* Work instructions *
Give the data back exactly as it stands.

________________________

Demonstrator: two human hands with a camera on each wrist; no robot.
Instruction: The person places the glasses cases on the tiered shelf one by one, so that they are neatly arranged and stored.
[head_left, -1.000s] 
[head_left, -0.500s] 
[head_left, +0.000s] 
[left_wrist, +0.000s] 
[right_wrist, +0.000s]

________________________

* Response *
Demonstrator: two human hands with a camera on each wrist; no robot.
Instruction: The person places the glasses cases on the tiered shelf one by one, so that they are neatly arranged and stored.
[head_left, -1.000s] 
[head_left, -0.500s] 
[head_left, +0.000s] 
[left_wrist, +0.000s] 
[right_wrist, +0.000s]

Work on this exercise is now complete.